### Exercise directions
The full set of records must be set down verbatim.

### Data excerpts
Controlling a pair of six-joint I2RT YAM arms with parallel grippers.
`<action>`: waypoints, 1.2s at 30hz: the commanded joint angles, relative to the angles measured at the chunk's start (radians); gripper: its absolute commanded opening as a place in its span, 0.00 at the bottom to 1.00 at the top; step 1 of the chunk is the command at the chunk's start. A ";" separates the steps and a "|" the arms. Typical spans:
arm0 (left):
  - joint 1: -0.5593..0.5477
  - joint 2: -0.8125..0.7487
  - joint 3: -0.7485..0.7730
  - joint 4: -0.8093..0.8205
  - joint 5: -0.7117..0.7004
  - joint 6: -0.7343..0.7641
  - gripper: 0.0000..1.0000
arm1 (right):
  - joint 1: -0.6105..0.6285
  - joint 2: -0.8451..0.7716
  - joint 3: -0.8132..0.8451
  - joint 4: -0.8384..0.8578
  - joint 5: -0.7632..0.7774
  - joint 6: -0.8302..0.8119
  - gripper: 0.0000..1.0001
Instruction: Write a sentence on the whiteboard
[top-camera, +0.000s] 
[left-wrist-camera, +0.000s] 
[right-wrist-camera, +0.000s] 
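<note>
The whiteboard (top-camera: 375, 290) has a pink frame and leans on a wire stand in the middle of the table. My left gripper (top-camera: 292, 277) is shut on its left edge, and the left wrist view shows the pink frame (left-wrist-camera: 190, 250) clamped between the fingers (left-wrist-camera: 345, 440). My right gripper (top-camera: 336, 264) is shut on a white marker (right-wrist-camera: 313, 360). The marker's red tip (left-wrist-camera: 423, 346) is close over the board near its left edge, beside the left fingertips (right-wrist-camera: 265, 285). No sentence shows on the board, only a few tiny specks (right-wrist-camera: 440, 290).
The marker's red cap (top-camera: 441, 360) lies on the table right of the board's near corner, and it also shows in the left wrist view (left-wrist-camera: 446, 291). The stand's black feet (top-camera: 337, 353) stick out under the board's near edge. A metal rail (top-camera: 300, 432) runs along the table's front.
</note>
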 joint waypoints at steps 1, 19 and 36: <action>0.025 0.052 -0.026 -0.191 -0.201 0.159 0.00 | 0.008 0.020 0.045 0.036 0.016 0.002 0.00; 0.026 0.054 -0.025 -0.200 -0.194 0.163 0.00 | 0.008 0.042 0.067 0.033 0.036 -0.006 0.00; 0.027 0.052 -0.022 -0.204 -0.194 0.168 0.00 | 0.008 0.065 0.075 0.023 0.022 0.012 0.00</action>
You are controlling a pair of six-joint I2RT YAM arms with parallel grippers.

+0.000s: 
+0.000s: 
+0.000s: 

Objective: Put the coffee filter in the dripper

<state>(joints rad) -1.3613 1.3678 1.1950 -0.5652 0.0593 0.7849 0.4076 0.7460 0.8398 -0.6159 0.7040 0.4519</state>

### Answer area
Controlling a pair of six-joint I2RT YAM arms with parallel grippers.
`<action>`: waypoints, 1.2s at 30hz: the commanded joint angles, relative to the angles measured at the chunk's start (radians); gripper: its absolute commanded opening as a place in its span, 0.00 at the bottom to 1.00 at the top; step 1 of the chunk is the command at the chunk's start. A ";" separates the steps and a "|" the arms. Typical spans:
arm0 (left):
  - joint 1: -0.5593..0.5477
  - joint 2: -0.8125..0.7487
  - joint 3: -0.7485..0.7730
  - joint 4: -0.8093..0.8205
  - joint 5: -0.7117..0.7004
  - joint 6: -0.7343..0.7641
  - gripper: 0.0000..1.0000
arm1 (right):
  - joint 1: -0.6105..0.6285
  - joint 2: -0.8451..0.7716
  - joint 3: -0.8132..0.8451
  - joint 4: -0.8384..0.8578
  - joint 5: -0.7632..0.7774
  - joint 6: -0.8302..0.8119
  - gripper: 0.0000..1.0001
Instruction: Write a sentence on the whiteboard
[top-camera, +0.000s] 
[left-wrist-camera, +0.000s] 
[right-wrist-camera, +0.000s] 
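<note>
The whiteboard (top-camera: 375, 290) has a pink frame and leans on a wire stand in the middle of the table. My left gripper (top-camera: 292, 277) is shut on its left edge, and the left wrist view shows the pink frame (left-wrist-camera: 190, 250) clamped between the fingers (left-wrist-camera: 345, 440). My right gripper (top-camera: 336, 264) is shut on a white marker (right-wrist-camera: 313, 360). The marker's red tip (left-wrist-camera: 423, 346) is close over the board near its left edge, beside the left fingertips (right-wrist-camera: 265, 285). No sentence shows on the board, only a few tiny specks (right-wrist-camera: 440, 290).
The marker's red cap (top-camera: 441, 360) lies on the table right of the board's near corner, and it also shows in the left wrist view (left-wrist-camera: 446, 291). The stand's black feet (top-camera: 337, 353) stick out under the board's near edge. A metal rail (top-camera: 300, 432) runs along the table's front.
</note>
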 joint waypoints at steps 1, 19 and 36: <action>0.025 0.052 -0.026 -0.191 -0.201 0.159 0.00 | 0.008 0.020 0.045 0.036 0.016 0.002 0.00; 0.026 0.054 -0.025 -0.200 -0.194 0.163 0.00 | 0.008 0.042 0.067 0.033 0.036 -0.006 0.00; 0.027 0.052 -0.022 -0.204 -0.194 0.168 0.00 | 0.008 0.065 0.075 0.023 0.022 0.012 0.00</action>
You are controlling a pair of six-joint I2RT YAM arms with parallel grippers.

+0.000s: 
+0.000s: 
+0.000s: 

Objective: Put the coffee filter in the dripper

<state>(joints rad) -1.3613 1.3678 1.1950 -0.5652 0.0593 0.7849 0.4076 0.7460 0.8398 -0.6159 0.7040 0.4519</state>

The exercise requires no further output.